Look through the records below for the line holding "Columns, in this". Write it out exactly, with each following line through the line holding "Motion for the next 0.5".

Available data START

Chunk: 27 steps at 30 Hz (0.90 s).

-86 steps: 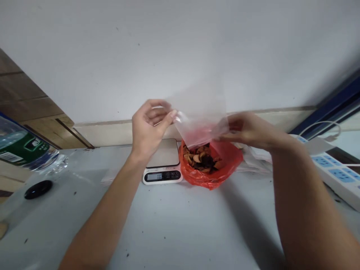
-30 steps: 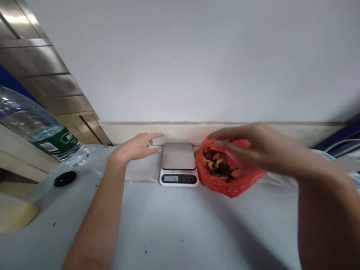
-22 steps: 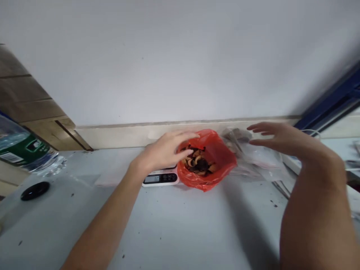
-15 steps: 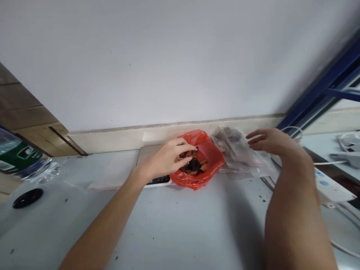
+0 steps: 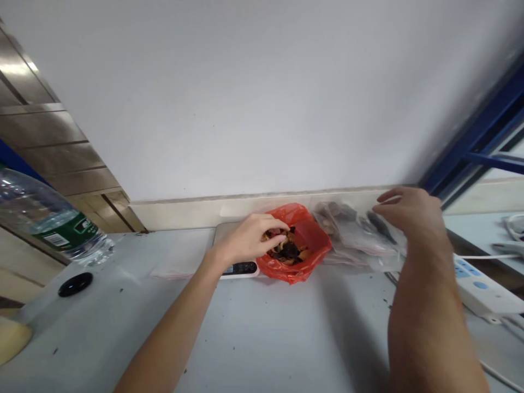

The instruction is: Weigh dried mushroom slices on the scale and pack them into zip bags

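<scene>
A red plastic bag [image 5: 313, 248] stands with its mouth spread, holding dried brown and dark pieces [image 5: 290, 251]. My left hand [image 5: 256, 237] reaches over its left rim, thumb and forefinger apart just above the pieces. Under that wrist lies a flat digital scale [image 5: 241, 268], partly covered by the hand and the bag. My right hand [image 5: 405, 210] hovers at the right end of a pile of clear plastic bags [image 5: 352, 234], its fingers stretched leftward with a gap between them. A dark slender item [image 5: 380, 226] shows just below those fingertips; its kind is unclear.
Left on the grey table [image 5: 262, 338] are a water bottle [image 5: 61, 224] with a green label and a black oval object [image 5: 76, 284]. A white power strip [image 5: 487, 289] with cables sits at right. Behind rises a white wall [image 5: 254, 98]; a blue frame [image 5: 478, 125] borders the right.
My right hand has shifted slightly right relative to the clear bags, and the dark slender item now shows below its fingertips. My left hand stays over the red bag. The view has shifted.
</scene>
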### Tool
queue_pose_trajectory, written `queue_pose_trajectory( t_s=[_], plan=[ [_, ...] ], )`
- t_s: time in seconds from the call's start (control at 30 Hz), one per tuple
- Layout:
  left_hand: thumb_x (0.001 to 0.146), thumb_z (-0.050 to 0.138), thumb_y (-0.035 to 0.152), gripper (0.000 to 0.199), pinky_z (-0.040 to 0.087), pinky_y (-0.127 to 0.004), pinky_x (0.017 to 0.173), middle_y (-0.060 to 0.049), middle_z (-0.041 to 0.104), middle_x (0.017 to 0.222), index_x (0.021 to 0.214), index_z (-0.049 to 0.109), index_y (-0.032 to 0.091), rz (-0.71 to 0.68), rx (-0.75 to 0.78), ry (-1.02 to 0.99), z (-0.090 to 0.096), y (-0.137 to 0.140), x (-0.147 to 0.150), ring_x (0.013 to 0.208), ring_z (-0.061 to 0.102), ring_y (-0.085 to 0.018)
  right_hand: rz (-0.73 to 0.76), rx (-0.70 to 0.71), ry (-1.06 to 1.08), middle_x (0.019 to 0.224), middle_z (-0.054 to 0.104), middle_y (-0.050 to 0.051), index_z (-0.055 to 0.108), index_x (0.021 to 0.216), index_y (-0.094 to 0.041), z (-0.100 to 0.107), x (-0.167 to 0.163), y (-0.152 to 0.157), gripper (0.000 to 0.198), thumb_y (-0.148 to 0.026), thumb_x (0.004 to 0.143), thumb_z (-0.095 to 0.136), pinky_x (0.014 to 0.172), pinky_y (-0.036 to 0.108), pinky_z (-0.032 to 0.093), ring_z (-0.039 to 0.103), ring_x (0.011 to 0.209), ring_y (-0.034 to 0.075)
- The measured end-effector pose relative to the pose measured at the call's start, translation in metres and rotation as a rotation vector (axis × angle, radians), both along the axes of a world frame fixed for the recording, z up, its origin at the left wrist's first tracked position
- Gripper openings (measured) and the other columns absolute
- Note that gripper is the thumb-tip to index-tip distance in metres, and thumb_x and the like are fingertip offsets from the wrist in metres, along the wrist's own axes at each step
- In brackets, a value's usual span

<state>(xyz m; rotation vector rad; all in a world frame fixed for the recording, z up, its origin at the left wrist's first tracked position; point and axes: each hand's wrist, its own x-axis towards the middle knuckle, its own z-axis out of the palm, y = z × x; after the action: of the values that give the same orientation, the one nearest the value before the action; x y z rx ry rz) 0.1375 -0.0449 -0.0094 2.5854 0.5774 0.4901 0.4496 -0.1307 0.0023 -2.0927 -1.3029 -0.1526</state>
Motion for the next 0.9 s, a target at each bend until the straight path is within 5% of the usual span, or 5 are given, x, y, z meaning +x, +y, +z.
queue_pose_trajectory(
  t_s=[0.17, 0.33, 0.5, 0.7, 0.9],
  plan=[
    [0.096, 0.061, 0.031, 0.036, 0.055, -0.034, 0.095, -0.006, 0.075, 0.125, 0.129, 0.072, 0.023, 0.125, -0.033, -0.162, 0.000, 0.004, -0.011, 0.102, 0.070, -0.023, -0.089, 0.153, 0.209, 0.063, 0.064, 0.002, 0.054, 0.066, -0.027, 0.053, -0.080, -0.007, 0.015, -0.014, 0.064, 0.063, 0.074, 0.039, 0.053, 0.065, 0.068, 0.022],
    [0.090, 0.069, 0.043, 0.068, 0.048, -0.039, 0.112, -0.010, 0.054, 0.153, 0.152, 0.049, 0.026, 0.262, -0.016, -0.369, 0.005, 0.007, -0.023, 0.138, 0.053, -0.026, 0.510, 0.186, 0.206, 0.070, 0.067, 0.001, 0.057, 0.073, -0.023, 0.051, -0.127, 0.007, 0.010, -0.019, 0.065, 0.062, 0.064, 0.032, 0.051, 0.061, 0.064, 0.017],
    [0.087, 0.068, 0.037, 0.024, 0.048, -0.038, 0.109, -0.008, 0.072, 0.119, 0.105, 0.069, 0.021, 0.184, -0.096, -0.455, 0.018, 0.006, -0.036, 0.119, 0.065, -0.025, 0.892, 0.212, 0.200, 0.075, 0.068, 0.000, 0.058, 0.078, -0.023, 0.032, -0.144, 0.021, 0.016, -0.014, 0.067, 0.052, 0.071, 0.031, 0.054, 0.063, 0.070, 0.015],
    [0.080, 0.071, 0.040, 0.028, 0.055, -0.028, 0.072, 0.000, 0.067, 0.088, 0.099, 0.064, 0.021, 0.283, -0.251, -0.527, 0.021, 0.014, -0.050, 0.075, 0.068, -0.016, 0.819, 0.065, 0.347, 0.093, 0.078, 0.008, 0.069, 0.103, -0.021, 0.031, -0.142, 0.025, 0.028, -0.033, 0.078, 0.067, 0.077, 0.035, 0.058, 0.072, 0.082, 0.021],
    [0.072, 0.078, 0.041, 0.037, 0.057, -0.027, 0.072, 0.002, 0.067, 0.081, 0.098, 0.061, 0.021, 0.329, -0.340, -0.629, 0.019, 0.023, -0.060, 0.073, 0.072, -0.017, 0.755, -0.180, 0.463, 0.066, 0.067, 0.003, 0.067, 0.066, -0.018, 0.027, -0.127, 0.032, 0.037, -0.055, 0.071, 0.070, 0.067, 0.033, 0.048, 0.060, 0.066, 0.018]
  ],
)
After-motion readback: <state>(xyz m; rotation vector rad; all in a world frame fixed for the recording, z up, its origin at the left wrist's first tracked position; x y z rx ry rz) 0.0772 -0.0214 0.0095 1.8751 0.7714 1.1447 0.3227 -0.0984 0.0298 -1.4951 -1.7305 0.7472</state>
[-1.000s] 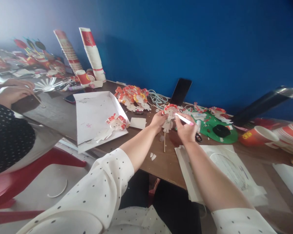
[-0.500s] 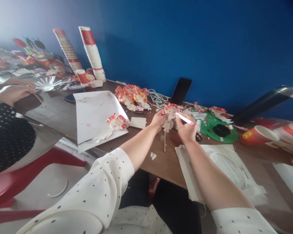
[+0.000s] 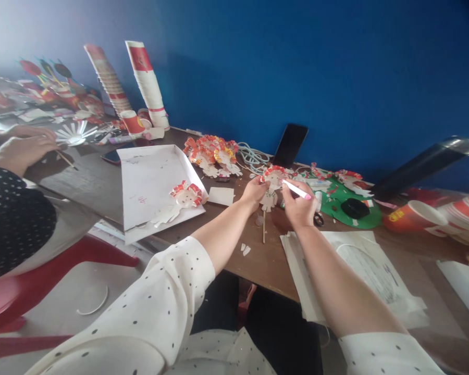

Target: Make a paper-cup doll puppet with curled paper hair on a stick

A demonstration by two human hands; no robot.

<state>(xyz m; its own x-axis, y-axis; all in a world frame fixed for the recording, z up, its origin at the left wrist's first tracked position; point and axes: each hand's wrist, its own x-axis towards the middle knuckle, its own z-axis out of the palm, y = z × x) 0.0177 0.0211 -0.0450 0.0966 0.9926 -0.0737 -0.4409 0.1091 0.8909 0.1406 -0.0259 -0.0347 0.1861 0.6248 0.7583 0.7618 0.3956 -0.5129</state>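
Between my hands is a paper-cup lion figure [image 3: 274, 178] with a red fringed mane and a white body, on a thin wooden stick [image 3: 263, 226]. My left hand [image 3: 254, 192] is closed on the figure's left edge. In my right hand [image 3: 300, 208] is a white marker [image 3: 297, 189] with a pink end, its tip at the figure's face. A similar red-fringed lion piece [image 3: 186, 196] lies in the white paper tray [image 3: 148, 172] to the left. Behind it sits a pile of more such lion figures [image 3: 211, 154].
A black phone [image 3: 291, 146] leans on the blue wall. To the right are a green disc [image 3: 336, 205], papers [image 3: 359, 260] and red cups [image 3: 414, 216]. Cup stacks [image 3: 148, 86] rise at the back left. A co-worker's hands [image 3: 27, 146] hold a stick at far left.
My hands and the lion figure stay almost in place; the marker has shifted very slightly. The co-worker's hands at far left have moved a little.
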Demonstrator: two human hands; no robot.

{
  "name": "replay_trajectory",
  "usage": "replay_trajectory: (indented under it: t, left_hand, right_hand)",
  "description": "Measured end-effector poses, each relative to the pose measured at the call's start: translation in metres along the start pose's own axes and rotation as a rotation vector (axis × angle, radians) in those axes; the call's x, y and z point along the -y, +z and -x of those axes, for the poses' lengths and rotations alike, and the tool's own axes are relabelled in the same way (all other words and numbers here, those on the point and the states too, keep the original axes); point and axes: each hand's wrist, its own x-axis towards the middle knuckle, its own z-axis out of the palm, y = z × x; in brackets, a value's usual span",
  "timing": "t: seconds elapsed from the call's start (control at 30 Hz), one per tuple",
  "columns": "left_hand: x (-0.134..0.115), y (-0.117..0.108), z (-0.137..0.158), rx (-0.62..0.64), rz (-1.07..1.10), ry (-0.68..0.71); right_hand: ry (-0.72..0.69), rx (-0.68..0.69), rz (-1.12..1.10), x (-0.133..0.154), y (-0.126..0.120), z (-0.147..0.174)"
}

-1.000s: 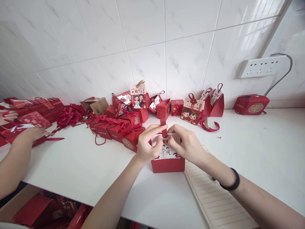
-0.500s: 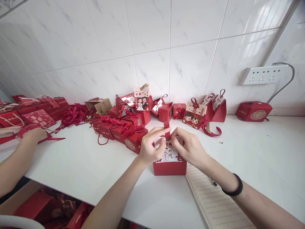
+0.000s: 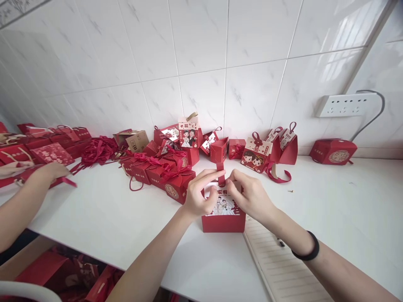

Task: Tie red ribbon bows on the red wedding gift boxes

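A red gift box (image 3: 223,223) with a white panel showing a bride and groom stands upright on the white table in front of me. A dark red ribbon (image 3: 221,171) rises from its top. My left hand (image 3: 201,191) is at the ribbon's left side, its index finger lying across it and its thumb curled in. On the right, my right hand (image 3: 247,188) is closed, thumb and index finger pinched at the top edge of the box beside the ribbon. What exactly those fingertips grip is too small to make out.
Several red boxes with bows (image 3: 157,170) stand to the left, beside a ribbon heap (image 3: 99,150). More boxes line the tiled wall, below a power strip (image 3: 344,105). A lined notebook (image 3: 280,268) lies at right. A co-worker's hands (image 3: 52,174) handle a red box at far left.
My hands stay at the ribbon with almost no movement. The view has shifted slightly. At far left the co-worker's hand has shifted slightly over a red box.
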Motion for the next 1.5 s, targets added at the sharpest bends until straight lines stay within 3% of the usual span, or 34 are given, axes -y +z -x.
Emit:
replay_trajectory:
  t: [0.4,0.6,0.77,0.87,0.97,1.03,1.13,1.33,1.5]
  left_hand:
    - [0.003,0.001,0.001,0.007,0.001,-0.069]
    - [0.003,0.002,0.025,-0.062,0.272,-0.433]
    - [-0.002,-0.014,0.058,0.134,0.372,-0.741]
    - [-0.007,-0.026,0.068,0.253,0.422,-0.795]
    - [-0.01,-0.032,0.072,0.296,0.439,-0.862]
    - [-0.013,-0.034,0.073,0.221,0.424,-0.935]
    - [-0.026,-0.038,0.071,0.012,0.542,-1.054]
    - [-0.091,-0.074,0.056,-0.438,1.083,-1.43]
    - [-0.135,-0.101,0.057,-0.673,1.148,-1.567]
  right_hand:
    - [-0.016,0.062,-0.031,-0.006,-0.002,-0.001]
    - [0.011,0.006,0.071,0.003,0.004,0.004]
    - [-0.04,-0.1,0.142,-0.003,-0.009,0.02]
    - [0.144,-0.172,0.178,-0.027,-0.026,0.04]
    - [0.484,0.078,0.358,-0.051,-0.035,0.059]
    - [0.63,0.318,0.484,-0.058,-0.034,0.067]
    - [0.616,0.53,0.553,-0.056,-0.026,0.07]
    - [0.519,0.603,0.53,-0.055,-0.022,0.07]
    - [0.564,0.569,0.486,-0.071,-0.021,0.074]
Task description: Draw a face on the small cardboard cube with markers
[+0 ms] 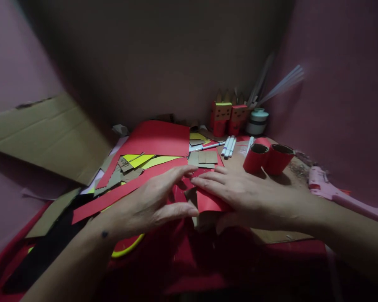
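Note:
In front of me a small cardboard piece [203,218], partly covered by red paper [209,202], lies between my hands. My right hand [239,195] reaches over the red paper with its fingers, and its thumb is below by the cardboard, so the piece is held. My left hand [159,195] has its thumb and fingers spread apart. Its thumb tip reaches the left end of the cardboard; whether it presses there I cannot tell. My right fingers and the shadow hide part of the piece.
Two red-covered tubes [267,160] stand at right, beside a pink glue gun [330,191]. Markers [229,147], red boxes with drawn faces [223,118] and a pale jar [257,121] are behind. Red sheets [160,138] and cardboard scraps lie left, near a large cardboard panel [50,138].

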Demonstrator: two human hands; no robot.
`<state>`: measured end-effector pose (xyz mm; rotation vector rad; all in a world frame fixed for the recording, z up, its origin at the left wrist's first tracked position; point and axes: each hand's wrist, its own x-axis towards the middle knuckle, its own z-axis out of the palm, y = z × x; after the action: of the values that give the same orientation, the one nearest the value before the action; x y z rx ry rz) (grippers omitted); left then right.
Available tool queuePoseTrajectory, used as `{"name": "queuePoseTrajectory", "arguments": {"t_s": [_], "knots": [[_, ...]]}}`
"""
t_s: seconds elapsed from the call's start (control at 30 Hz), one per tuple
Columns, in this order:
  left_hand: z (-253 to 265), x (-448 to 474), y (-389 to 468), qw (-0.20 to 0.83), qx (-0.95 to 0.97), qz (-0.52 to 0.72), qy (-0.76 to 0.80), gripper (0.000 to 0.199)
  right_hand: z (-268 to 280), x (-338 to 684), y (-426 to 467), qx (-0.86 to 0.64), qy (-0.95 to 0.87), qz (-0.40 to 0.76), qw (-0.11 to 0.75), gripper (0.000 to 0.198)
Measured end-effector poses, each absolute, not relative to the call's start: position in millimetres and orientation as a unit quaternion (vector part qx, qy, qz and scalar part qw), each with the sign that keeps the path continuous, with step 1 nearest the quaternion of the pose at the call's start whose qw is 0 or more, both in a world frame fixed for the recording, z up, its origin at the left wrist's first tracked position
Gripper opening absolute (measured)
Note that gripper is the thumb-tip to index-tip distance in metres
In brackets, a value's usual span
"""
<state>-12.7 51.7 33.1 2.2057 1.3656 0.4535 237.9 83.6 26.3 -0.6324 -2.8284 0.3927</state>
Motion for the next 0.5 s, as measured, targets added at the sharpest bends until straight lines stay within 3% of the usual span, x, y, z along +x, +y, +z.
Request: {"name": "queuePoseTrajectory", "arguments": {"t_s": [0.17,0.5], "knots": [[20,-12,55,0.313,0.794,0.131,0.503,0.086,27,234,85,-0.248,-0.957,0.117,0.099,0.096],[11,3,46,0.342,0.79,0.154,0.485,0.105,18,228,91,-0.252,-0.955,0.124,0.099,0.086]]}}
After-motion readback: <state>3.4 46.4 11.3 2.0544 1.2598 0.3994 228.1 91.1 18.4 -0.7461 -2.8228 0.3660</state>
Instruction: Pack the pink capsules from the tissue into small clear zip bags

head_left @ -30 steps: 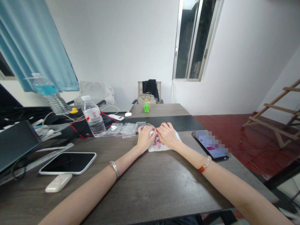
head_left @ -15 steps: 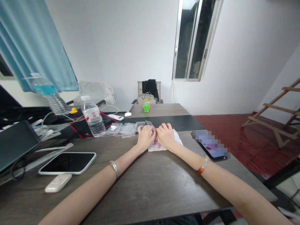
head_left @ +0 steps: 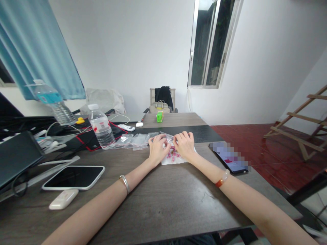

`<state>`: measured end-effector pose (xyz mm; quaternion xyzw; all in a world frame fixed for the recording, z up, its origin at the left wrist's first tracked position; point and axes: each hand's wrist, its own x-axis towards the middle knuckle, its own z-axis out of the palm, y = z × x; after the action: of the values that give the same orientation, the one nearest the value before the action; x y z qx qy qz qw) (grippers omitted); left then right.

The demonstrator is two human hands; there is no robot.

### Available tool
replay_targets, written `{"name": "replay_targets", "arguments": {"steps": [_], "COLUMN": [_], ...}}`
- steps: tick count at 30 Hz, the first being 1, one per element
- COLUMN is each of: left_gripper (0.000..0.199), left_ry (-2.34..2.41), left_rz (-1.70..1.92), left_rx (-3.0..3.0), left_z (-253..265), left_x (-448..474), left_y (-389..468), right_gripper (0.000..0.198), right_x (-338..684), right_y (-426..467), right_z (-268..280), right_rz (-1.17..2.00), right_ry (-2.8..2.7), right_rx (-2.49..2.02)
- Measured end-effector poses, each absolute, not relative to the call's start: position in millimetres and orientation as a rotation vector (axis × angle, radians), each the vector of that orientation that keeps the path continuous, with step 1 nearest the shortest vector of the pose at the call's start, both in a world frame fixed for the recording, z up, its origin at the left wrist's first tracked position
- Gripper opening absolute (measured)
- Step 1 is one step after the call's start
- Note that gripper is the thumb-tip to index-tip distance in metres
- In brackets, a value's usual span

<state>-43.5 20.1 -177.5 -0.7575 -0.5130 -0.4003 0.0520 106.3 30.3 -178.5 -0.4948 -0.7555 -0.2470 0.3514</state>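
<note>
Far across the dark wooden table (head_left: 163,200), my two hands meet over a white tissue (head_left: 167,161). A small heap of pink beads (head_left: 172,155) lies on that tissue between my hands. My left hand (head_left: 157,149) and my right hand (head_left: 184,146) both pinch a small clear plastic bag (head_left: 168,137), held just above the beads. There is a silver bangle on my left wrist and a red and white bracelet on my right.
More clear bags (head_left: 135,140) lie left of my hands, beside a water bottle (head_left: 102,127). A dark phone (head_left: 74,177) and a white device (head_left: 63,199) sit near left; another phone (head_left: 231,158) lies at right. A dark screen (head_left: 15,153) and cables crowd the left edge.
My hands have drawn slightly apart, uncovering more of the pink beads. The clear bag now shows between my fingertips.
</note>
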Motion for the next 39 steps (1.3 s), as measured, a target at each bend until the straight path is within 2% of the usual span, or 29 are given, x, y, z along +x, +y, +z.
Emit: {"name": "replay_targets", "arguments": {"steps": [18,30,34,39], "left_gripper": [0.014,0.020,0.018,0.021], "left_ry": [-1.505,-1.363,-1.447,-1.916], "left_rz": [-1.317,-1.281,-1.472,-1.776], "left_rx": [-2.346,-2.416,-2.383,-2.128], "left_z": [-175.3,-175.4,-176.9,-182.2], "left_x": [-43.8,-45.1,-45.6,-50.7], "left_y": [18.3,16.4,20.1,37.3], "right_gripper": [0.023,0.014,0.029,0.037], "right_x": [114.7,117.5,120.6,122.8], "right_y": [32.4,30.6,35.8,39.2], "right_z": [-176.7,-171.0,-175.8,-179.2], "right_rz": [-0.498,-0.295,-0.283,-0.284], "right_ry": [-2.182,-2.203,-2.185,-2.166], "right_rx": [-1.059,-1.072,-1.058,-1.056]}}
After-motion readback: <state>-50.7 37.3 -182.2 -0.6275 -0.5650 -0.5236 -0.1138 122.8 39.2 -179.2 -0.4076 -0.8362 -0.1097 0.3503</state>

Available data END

Written response:
Columns, in this order:
  left_hand: z (-253 to 265), x (-448 to 474), y (-389 to 468), qw (-0.20 to 0.83), qx (-0.95 to 0.97), qz (-0.52 to 0.72), qy (-0.76 to 0.80), gripper (0.000 to 0.199)
  right_hand: z (-268 to 280), x (-338 to 684), y (-426 to 467), qx (-0.86 to 0.64), qy (-0.95 to 0.87), qz (-0.40 to 0.76), qw (-0.11 to 0.75), gripper (0.000 to 0.198)
Measured end-effector poses, each absolute, not relative to the call's start: position in millimetres and orientation as a unit quaternion (vector part qx, qy, qz and scalar part qw), each with the sign that keeps the path continuous, with step 1 nearest the quaternion of the pose at the call's start whose qw is 0 or more, both in a world frame fixed for the recording, z up, its origin at the left wrist's first tracked position
Gripper opening absolute (measured)
Note that gripper is the thumb-tip to index-tip distance in metres
In brackets, a value's usual span
"""
<state>-12.7 51.7 33.1 2.2057 1.3656 0.4535 237.9 83.6 26.3 -0.6324 -2.8284 0.3927</state>
Motion for the next 0.5 s, as measured, targets added at the sharpest bends until straight lines stay within 3% of the usual span, x, y, z along +x, +y, +z.

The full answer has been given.